__PROMPT__
Without the pictures, write out all the lines below exactly as they appear.

BEGIN

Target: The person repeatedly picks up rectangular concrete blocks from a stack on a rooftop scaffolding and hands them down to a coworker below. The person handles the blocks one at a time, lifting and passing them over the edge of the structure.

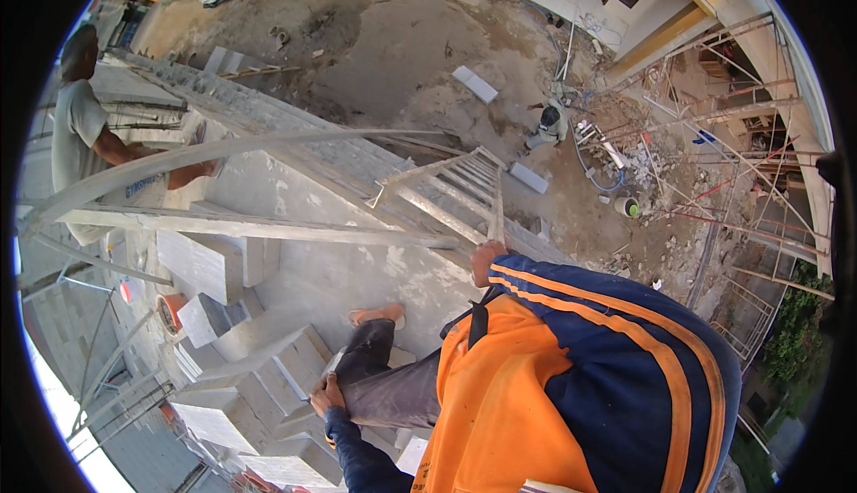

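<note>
At the slab's edge my right hand [486,262] is closed around the upper end of a pale ladder's [457,191] right rail. The ladder slopes down from the edge towards the ground below, its rungs dusty. My left hand [328,396] rests against my bent knee in dark trousers [390,392], and its fingers look loosely laid there with nothing visible in them. Below the knee, my sandalled foot [378,314] is on the grey concrete slab [308,283]. Pale blocks [299,372] are stacked close to my left hand.
Timber props [259,223] and a curved pole cross the slab. A person in a grey shirt [80,127] is at the far left; another person [549,121] works on the ground below. An orange bucket [170,311] stands by the blocks. Scaffolding [750,136] rises at right.
</note>
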`<action>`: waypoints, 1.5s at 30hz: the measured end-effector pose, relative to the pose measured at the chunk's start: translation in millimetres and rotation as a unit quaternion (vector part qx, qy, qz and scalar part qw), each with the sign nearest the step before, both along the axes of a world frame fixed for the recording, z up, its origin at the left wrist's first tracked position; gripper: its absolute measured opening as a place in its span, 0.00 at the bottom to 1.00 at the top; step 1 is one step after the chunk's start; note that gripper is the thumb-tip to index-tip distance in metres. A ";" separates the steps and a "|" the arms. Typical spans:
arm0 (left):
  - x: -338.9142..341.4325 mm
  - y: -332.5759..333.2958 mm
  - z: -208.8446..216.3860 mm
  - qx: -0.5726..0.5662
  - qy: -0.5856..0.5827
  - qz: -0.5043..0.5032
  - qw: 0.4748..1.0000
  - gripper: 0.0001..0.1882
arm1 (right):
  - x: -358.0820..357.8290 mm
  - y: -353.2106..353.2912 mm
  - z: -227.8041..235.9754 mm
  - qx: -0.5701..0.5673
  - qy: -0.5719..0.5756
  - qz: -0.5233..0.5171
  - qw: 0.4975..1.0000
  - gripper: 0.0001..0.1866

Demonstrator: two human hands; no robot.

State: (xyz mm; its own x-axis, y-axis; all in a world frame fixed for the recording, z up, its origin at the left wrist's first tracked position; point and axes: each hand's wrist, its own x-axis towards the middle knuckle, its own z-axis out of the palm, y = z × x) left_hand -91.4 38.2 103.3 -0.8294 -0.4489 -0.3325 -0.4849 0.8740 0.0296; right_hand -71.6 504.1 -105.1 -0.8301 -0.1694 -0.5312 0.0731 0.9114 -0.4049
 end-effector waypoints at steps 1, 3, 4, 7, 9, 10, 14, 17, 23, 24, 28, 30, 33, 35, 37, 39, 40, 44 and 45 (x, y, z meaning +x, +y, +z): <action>-0.5 0.1 -0.1 0.001 0.001 -0.003 1.000 0.22 | 0.7 0.1 -1.5 0.001 0.003 0.002 1.000 0.11; -0.9 0.4 0.2 0.000 -0.003 0.002 1.000 0.23 | 1.2 0.4 -2.4 0.000 0.005 0.005 1.000 0.12; -1.3 0.6 0.4 0.004 0.000 -0.001 1.000 0.23 | 1.2 0.6 -2.1 0.000 0.003 0.008 1.000 0.12; -2.6 1.9 1.4 0.021 -0.003 0.009 1.000 0.23 | -0.2 0.0 -0.3 0.012 -0.017 0.009 1.000 0.12; -3.4 3.1 2.0 0.016 -0.003 0.004 1.000 0.23 | -1.6 -0.7 0.4 0.019 -0.033 0.011 0.999 0.12; -3.7 3.7 2.3 0.013 -0.002 0.001 1.000 0.23 | -2.4 -1.0 0.5 0.020 -0.040 0.014 0.999 0.12; -4.8 5.7 3.3 0.016 0.000 -0.004 1.000 0.23 | -3.5 -2.1 0.4 0.028 -0.051 0.016 0.998 0.12; -4.9 6.9 3.6 0.021 -0.002 -0.006 1.000 0.23 | -2.8 -2.1 1.4 0.029 -0.041 0.015 0.999 0.13; -5.1 7.9 3.2 0.014 -0.005 -0.010 1.000 0.23 | -5.0 -1.0 3.9 0.025 -0.054 0.017 0.998 0.12; -5.2 7.8 3.3 0.011 -0.006 -0.011 1.000 0.23 | -5.6 -0.8 4.0 0.024 -0.057 0.018 0.998 0.12; -6.4 6.6 2.7 0.019 -0.005 -0.012 1.000 0.23 | -5.0 -0.7 3.6 0.023 -0.051 0.015 0.998 0.13; -6.8 6.1 2.0 0.014 -0.007 -0.013 1.000 0.23 | -3.8 -0.8 2.7 0.025 -0.041 0.010 0.999 0.13; -7.3 5.8 0.7 0.012 -0.008 -0.013 1.000 0.22 | -2.8 -1.1 0.8 0.027 -0.038 0.011 0.999 0.13; -7.7 5.7 0.3 0.015 -0.008 -0.012 1.000 0.22 | -3.0 -1.5 -0.2 0.030 -0.038 0.019 0.999 0.12; -8.3 6.2 0.2 0.022 -0.007 -0.013 1.000 0.22 | -3.3 -1.8 -0.6 0.031 -0.054 0.019 0.998 0.13; -8.3 7.2 0.9 0.019 -0.010 -0.010 1.000 0.22 | -3.7 -2.0 -0.3 0.032 -0.062 0.021 0.997 0.13; -8.2 8.0 1.3 0.019 -0.009 -0.012 1.000 0.21 | -3.9 -1.9 0.0 0.031 -0.062 0.024 0.997 0.13; -8.4 11.6 2.8 0.008 -0.011 -0.010 1.000 0.21 | -4.7 -2.2 1.9 0.042 -0.070 0.026 0.996 0.12; -8.5 12.2 3.0 0.008 -0.011 -0.007 1.000 0.21 | -4.7 -2.4 2.5 0.045 -0.064 0.023 0.997 0.12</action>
State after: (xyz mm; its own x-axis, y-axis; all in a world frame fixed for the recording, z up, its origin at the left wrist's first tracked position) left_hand -99.9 50.4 106.3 -0.8283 -0.4314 -0.3576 -0.4729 0.8805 0.0331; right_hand -76.4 501.7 -102.6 -0.7475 -0.1528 -0.6464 0.0762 0.9470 -0.3120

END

__TASK OUTPUT__
Target: The person repeatedly picks up rectangular concrete blocks from a stack on a rooftop scaffolding and hands them down to a coworker below. The person handles the blocks one at a time, lifting and passing them over the edge of the structure.


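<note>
At the slab's edge my right hand [486,262] is closed around the upper end of a pale ladder's [457,191] right rail. The ladder slopes down from the edge towards the ground below, its rungs dusty. My left hand [328,396] rests against my bent knee in dark trousers [390,392], and its fingers look loosely laid there with nothing visible in them. Below the knee, my sandalled foot [378,314] is on the grey concrete slab [308,283]. Pale blocks [299,372] are stacked close to my left hand.
Timber props [259,223] and a curved pole cross the slab. A person in a grey shirt [80,127] is at the far left; another person [549,121] works on the ground below. An orange bucket [170,311] stands by the blocks. Scaffolding [750,136] rises at right.
</note>
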`<action>`: waypoints, 1.5s at 30hz: the measured end-effector pose, relative to the pose measured at the chunk's start: translation in millimetres and rotation as a unit quaternion (vector part qx, qy, qz and scalar part qw), each with the sign nearest the step before, both along the axes of a world frame fixed for the recording, z up, its origin at the left wrist's first tracked position; gripper: its absolute measured opening as a place in its span, 0.00 at the bottom to 1.00 at the top; step 1 is one step after the chunk's start; note that gripper is the thumb-tip to index-tip distance in metres. A ";" separates the steps and a "|" the arms. Typical spans:
arm0 (left):
  - x: -338.9142..341.4325 mm
  - y: -332.5759..333.2958 mm
  - z: -208.8446..216.3860 mm
  - qx: -0.5726..0.5662
  - qy: -0.5856..0.5827
  - qz: -0.5043..0.5032
  - qw: 0.4748..1.0000
  - gripper: 0.0001..0.1882
arm1 (right):
  - x: -358.0820..357.8290 mm
  - y: -353.2106..353.2912 mm
  - z: -227.8041..235.9754 mm
  - qx: -0.5701..0.5673
  - qy: -0.5719..0.5756
  - qz: -0.5233..0.5171
  - qw: 0.4975..1.0000
  - gripper: 0.0001..0.1866

Demonstrator: two human hands; no robot.

State: (xyz mm; its own x-axis, y-axis; all in a world frame fixed for the recording, z up, its origin at the left wrist's first tracked position; point and axes: each hand's wrist, its own x-axis towards the middle knuckle, its own z-axis out of the palm, y = z × x) left_hand -91.4 38.2 103.3 -0.8294 -0.4489 -0.3325 -0.4849 0.8740 0.0296; right_hand -71.6 504.1 -105.1 -0.8301 -0.1694 -0.5312 0.0731 0.9114 -0.4049
 end-effector waypoints at steps 1, 3, 4, 7, 9, 10, 14, 17, 23, 24, 28, 30, 33, 35, 37, 39, 40, 44 and 45 (x, y, z meaning +x, +y, +z): <action>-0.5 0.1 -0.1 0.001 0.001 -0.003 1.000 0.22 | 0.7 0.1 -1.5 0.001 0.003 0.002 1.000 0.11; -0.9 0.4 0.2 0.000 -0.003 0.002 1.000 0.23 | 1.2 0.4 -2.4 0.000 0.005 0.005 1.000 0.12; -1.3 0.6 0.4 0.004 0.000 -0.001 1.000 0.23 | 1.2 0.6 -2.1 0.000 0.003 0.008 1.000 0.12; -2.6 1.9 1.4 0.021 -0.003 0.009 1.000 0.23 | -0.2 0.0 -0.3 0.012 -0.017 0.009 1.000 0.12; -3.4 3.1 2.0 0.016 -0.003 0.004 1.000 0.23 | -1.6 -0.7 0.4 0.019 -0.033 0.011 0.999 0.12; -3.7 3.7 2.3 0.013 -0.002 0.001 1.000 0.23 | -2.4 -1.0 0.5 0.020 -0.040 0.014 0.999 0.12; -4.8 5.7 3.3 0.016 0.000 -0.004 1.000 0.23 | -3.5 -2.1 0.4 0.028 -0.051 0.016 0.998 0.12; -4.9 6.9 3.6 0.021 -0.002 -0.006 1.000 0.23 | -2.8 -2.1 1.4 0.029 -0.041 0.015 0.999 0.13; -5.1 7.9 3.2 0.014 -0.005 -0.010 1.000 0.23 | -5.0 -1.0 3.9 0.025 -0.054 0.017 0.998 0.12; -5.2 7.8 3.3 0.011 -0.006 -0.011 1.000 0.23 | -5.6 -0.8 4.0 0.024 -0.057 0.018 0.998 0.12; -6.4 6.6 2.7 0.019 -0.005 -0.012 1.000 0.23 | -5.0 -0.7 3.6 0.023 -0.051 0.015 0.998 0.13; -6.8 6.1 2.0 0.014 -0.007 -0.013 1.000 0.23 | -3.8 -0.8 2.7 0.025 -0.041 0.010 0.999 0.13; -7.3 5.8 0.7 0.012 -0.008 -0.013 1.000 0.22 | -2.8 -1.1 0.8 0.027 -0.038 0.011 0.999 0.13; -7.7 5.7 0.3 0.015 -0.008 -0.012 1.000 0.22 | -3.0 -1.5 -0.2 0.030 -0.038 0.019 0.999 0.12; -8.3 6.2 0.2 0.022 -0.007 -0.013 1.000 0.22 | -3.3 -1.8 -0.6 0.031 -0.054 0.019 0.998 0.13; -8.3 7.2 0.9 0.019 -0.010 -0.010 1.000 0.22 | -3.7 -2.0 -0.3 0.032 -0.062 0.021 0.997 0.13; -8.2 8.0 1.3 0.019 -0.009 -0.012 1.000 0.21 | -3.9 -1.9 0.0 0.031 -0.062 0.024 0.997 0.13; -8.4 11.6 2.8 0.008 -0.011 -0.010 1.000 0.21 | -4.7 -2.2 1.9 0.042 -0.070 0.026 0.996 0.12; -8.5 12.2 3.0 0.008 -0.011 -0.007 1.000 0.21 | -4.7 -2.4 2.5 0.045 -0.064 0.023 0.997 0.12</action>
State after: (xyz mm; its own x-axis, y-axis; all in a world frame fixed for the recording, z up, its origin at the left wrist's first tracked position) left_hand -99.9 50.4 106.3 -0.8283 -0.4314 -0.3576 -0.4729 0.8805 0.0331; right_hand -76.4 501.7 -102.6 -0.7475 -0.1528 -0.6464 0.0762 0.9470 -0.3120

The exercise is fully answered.